▸ **Task objective**: With nothing omitted, transcribe the entries exactly as written.

╔══

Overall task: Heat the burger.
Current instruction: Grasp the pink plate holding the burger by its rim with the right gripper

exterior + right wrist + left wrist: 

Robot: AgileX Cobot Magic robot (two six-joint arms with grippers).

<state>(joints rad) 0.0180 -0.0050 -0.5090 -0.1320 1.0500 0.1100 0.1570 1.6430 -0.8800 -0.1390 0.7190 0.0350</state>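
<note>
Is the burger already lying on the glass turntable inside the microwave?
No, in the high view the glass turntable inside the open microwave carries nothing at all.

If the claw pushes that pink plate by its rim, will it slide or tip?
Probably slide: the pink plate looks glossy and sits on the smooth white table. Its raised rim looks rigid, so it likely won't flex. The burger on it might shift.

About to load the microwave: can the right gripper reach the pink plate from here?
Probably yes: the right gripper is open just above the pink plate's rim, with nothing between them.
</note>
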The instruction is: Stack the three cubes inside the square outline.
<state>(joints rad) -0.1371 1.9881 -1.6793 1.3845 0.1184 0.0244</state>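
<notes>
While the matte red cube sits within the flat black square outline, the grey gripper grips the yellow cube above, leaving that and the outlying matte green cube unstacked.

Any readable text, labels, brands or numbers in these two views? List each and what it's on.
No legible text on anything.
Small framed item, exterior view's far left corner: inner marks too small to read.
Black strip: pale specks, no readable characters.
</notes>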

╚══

▸ **Expected answer**:
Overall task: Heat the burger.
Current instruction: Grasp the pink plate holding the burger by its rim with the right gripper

exterior + right wrist + left wrist: 

Robot: AgileX Cobot Magic robot (two six-joint arms with grippers).

<state>(joints rad) 0.0180 -0.0050 -0.5090 -0.1320 1.0500 0.1100 0.1570 1.6430 -0.8800 -0.1390 0.7190 0.0350</state>
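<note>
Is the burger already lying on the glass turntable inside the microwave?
No, in the high view the glass turntable inside the open microwave carries nothing at all.

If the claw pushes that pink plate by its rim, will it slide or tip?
Probably slide: the pink plate looks glossy and sits on the smooth white table. Its raised rim looks rigid, so it likely won't flex. The burger on it might shift.

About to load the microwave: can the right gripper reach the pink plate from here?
Probably yes: the right gripper is open just above the pink plate's rim, with nothing between them.
</note>
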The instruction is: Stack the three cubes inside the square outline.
<state>(joints rad) -0.1371 1.9881 -1.6793 1.3845 0.1184 0.0244</state>
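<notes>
While the matte red cube sits within the flat black square outline, the grey gripper grips the yellow cube above, leaving that and the outlying matte green cube unstacked.

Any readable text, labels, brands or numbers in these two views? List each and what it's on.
No legible text on anything.
Small framed item, exterior view's far left corner: inner marks too small to read.
Black strip: pale specks, no readable characters.
</notes>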

This concludes the response to the exercise.